[Excerpts from a dataset]:
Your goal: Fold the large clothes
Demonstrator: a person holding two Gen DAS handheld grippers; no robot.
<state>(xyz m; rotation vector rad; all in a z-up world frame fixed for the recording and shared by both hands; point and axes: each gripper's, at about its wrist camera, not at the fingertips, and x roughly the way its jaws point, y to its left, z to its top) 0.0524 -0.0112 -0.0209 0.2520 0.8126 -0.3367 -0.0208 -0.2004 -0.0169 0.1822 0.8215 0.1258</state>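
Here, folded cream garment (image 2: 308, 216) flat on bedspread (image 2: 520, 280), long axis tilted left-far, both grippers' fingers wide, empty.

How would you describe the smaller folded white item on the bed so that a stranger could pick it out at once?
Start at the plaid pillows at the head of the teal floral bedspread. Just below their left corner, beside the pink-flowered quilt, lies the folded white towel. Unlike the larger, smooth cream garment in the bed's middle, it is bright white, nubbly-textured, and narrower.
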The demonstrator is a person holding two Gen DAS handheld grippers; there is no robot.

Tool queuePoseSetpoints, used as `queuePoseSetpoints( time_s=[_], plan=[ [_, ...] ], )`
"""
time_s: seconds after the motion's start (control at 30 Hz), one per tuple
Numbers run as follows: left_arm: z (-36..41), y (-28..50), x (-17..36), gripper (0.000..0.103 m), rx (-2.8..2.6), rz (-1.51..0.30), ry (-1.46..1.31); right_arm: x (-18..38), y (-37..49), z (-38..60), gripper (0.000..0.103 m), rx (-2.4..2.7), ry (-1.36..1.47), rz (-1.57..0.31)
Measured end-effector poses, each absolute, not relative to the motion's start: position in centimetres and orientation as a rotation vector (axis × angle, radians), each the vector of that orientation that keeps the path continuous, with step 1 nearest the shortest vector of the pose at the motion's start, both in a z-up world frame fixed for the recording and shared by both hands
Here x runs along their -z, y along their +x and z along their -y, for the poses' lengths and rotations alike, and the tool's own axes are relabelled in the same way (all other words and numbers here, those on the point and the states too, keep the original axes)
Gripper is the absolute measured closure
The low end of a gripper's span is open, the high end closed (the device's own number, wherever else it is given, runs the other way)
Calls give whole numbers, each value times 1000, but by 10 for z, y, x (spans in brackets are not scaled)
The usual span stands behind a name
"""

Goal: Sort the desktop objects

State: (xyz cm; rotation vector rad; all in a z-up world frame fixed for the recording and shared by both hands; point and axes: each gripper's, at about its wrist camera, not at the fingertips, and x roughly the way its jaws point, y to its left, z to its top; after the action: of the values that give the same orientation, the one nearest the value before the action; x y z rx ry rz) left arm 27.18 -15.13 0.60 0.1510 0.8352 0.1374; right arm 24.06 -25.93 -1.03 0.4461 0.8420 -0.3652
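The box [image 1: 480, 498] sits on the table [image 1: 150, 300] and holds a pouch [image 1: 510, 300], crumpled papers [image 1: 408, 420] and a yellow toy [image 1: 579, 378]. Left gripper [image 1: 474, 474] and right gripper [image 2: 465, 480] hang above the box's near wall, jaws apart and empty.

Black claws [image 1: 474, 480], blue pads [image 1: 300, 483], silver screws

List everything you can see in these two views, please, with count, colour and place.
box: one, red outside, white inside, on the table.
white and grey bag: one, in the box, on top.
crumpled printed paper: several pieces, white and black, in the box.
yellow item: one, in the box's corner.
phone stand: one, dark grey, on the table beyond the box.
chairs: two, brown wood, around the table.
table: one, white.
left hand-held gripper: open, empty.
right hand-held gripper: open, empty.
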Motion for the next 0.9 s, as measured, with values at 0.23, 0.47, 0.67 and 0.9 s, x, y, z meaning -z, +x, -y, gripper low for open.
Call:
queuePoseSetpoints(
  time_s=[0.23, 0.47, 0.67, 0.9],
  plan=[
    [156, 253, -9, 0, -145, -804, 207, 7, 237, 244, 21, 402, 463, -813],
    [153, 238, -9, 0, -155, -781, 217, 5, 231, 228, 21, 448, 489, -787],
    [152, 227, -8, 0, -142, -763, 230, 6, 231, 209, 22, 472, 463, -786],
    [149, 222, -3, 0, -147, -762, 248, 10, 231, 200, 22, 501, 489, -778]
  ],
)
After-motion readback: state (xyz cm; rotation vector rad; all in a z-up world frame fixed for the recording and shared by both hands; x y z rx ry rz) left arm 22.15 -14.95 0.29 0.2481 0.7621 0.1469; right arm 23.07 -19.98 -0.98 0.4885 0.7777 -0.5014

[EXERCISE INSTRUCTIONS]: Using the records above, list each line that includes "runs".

[TASK SOLUTION]:
Here x runs along their -z, y along their +x and z along their -y, for the poses' lengths and rotations alike, and the tool's own axes are relabelled in the same way (all other words and numbers here, those on the point and the states too, keep the original axes)
The low end of a gripper's span is open, the high end closed (the device's own number, wherever else it is given, runs the other way)

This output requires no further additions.